Work item =
Among the entries below, find every line that contains the string "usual", then copy it.

--- Material provided Enclosed Below ---

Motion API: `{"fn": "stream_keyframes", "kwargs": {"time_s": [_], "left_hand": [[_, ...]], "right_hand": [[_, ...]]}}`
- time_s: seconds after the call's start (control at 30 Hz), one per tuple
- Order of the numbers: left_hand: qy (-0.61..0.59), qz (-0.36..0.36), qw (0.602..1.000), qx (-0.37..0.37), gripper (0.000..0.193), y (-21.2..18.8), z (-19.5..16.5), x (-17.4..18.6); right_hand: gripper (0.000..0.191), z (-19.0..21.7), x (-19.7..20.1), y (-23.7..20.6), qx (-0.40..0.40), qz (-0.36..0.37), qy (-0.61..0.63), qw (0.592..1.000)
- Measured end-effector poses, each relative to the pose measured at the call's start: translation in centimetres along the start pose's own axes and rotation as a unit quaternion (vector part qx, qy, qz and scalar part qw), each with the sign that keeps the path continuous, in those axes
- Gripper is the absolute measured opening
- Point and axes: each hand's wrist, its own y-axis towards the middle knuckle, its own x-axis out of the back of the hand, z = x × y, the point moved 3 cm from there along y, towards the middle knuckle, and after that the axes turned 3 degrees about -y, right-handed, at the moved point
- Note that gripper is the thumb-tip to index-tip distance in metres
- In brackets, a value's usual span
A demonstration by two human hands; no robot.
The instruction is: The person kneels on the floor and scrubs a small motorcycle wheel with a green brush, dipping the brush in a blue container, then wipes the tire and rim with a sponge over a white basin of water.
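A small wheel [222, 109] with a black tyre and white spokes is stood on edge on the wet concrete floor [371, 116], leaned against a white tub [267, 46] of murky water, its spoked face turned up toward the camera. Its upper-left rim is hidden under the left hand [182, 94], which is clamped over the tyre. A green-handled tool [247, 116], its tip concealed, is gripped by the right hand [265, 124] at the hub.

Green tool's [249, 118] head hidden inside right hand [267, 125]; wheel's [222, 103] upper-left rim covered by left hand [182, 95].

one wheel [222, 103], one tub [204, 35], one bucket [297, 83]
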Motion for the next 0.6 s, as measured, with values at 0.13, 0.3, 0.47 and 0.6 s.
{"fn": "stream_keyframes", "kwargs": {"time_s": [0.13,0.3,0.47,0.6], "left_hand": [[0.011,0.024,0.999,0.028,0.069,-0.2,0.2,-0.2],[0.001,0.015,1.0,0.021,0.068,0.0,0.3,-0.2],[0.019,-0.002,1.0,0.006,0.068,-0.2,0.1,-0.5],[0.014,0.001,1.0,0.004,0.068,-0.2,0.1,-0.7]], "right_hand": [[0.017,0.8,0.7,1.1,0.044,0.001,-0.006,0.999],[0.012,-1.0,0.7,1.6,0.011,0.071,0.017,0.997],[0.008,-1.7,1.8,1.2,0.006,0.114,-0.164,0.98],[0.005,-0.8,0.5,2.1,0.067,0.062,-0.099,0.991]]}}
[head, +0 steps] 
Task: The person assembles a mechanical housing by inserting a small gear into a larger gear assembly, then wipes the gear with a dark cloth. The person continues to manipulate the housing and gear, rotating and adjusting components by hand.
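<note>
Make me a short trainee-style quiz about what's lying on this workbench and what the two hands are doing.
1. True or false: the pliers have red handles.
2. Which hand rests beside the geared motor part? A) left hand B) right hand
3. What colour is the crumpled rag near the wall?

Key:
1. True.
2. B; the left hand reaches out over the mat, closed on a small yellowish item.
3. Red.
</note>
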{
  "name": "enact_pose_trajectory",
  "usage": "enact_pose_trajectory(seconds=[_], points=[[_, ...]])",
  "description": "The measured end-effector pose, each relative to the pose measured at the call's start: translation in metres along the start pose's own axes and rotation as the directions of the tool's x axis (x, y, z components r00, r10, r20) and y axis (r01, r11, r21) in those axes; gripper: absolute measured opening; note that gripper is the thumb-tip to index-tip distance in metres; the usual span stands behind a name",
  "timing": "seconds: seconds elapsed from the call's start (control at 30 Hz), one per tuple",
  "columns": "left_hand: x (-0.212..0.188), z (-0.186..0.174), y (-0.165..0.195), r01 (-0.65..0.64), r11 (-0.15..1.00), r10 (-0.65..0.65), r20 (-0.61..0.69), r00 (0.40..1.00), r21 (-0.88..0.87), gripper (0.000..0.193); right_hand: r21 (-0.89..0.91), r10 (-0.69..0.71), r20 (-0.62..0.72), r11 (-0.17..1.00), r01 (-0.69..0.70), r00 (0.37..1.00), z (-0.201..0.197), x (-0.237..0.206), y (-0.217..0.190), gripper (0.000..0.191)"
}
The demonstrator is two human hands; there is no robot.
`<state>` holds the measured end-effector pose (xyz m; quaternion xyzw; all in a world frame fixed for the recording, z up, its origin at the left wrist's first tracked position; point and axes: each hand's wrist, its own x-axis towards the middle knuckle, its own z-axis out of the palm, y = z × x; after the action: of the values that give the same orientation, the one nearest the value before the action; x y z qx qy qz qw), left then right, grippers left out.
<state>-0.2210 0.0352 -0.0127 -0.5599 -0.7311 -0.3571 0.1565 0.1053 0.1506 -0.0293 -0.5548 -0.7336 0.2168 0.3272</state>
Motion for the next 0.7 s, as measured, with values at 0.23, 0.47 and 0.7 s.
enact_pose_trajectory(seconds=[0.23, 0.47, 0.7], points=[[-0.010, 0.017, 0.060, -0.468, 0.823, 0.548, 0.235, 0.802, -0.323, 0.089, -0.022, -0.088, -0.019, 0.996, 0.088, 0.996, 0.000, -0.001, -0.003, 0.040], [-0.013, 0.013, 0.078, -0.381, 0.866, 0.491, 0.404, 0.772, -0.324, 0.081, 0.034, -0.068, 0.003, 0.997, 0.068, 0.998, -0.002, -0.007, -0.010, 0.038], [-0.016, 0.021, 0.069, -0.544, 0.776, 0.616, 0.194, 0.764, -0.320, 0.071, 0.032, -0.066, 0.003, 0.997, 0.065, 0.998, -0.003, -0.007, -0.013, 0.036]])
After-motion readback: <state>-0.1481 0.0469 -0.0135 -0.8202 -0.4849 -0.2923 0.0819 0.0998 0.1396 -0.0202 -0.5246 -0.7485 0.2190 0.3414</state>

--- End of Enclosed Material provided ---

Solution below =
- In brackets, a value's usual span
  "description": "The measured end-effector pose, each relative to the pose measured at the call's start: translation in metres along the start pose's own axes and rotation as the directions of the tool's x axis (x, y, z components r00, r10, r20) and y axis (r01, r11, r21) in those axes; gripper: absolute measured opening; note that gripper is the thumb-tip to index-tip distance in metres; the usual span stands behind a name",

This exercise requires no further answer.